#### TASK OBJECTIVE:
What number of lines in the entries below include the string "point"? Respond with that number alone.

#### DATA RECORDS:
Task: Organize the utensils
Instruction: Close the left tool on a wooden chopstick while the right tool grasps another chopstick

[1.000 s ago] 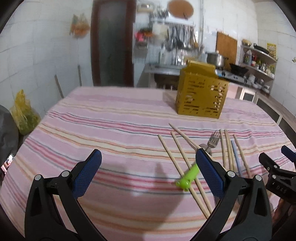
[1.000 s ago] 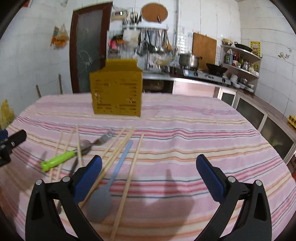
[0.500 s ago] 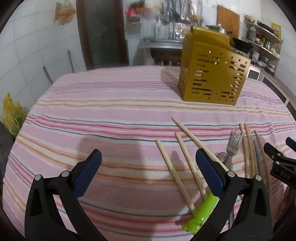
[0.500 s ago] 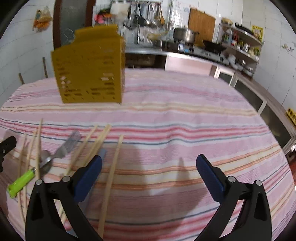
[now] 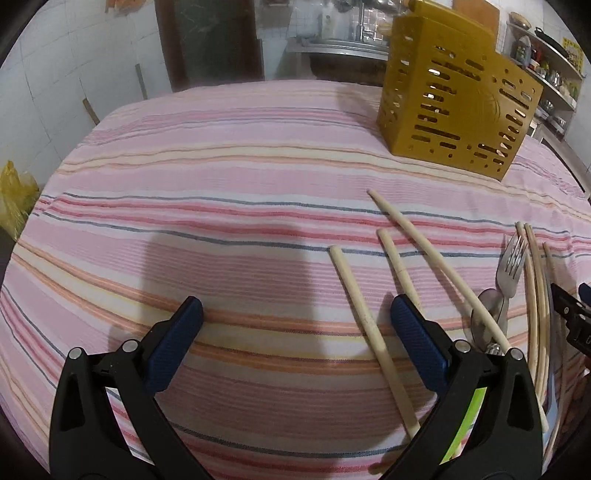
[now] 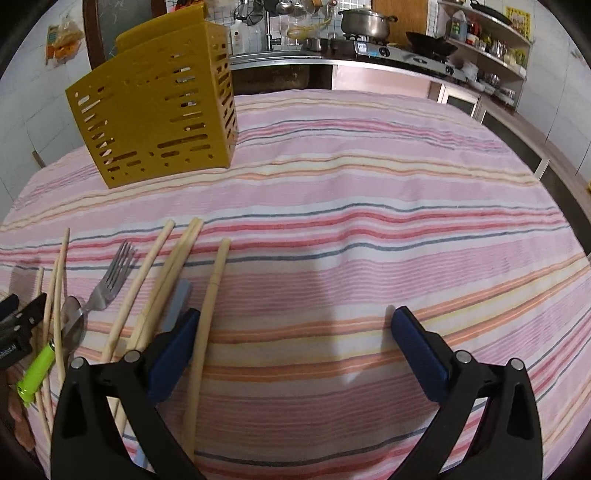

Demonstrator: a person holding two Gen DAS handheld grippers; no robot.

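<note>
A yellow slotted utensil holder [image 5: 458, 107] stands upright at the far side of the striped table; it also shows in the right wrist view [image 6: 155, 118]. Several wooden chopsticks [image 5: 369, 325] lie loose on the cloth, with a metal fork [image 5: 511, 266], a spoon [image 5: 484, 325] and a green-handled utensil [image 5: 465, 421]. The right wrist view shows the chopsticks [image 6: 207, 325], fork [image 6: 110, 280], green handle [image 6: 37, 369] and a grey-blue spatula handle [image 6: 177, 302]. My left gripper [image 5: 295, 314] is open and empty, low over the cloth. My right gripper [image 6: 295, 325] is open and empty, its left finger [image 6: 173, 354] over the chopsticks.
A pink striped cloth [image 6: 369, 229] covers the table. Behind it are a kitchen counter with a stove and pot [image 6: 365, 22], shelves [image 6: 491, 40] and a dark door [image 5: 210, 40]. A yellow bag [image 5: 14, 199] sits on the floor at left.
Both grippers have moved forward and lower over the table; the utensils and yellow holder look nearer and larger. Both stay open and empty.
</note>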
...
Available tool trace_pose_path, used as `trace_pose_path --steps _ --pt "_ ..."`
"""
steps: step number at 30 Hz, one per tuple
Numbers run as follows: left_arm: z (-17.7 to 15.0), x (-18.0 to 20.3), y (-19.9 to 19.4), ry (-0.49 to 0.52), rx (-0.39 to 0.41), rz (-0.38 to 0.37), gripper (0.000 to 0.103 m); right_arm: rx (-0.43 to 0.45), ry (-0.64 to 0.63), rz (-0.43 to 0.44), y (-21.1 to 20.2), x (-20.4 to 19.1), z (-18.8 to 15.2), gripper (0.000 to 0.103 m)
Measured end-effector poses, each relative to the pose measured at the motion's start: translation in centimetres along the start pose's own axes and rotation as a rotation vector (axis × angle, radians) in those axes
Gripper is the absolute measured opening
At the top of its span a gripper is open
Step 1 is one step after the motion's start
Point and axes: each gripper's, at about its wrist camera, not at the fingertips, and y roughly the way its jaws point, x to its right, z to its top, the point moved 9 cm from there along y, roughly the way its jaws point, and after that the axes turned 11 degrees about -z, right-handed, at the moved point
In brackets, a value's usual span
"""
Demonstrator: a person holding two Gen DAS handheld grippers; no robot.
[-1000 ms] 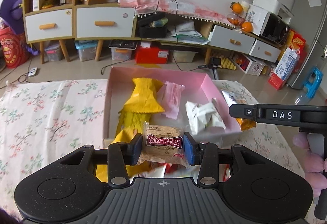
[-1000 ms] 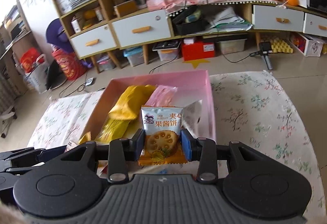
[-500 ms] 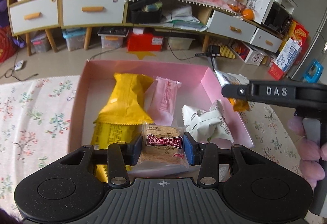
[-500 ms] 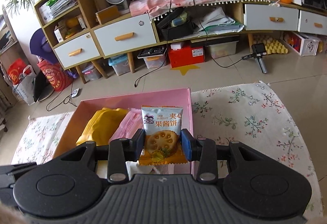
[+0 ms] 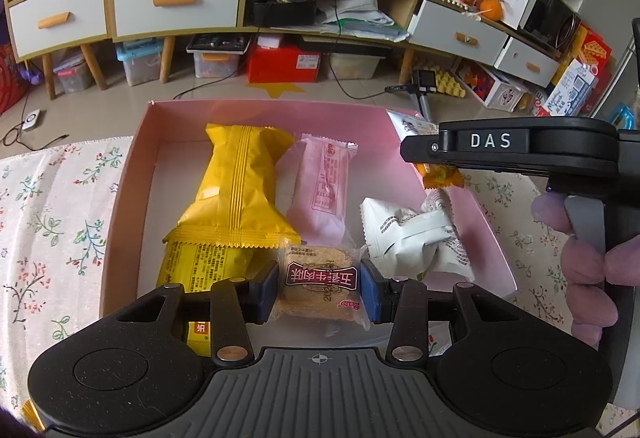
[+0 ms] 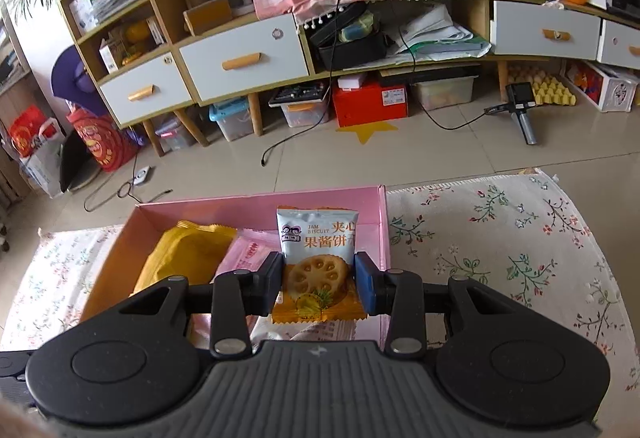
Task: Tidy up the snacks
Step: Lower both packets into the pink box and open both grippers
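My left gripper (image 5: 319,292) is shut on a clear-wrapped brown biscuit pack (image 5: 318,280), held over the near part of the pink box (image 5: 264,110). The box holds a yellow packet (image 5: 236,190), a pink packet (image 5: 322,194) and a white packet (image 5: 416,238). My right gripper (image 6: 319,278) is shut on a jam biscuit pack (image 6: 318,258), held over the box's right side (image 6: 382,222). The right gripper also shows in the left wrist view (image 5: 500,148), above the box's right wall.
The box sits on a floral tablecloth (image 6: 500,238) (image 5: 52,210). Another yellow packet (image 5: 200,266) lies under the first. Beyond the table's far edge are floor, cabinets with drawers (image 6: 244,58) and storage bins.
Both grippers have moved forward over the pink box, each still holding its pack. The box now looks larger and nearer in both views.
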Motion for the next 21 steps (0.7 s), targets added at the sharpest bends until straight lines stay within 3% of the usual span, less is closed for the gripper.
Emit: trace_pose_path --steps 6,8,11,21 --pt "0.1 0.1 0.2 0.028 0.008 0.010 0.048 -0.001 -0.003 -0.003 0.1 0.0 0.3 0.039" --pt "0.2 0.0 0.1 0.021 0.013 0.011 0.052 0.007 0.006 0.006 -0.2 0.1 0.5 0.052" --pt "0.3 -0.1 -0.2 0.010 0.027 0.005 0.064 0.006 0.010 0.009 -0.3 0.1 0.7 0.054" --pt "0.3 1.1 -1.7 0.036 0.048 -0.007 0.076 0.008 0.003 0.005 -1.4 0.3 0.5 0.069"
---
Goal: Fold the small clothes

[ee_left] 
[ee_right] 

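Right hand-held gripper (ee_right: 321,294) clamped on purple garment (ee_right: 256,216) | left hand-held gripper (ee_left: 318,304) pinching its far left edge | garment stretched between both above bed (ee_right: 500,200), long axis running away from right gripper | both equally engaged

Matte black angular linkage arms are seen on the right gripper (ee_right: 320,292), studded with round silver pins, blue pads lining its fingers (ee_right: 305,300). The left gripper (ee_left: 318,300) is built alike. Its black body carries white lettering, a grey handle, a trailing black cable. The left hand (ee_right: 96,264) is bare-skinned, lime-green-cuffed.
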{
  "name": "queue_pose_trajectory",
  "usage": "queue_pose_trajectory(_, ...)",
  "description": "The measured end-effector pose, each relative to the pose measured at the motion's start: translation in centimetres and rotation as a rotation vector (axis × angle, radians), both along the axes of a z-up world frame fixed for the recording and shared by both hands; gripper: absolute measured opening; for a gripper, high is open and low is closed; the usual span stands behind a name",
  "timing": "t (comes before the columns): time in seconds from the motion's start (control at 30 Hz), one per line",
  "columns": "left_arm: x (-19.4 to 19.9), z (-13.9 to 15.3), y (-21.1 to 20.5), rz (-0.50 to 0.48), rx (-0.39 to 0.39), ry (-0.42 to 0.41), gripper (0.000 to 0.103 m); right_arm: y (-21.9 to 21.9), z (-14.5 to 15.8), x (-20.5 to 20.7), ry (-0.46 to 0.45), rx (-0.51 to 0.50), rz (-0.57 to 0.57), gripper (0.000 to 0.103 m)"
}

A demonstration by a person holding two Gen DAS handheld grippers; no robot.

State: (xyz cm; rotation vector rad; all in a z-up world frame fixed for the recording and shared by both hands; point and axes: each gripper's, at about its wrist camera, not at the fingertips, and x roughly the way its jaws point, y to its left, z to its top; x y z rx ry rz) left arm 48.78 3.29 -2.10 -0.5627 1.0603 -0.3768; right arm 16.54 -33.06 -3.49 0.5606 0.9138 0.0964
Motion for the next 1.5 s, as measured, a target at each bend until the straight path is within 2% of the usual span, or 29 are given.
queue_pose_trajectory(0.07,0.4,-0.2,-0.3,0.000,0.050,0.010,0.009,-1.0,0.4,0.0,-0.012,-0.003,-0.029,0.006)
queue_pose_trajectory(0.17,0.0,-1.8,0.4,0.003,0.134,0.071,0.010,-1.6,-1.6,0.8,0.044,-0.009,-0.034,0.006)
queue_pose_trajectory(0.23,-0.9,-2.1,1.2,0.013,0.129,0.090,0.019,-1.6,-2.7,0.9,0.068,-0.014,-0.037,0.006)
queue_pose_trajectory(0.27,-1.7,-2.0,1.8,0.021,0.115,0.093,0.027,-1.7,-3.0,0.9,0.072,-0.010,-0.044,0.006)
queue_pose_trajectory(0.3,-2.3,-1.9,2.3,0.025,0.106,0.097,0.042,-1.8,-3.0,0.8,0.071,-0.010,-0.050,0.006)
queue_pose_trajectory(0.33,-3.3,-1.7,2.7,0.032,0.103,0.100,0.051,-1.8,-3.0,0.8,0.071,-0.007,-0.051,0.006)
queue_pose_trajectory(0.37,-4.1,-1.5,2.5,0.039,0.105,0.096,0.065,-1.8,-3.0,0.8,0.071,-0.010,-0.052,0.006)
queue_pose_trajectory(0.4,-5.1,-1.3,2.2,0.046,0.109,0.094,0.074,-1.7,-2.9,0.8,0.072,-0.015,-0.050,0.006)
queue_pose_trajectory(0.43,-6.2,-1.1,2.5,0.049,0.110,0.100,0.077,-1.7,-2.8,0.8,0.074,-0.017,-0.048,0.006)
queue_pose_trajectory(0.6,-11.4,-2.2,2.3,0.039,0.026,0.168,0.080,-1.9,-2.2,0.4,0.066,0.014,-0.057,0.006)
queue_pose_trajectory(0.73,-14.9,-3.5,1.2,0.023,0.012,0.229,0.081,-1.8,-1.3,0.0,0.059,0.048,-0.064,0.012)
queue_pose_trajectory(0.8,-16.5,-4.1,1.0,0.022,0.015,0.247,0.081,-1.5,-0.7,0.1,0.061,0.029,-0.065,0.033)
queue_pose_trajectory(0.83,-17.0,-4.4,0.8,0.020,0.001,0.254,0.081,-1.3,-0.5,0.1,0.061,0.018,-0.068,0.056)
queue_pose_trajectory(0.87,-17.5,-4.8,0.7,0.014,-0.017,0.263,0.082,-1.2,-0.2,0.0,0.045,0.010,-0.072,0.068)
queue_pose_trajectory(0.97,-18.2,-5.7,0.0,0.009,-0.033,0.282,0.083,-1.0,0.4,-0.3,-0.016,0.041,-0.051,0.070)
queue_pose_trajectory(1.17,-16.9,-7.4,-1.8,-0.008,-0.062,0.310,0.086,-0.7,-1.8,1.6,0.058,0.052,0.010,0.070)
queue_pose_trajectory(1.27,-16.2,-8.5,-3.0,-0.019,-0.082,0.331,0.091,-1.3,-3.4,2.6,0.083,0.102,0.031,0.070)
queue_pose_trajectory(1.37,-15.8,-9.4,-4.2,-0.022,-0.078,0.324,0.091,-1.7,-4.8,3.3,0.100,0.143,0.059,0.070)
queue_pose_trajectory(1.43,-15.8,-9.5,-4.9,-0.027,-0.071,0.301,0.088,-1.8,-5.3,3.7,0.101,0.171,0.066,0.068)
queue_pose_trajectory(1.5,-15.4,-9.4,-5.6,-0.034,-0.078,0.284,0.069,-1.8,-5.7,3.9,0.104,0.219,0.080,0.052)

#### EXERCISE RESPONSE:
2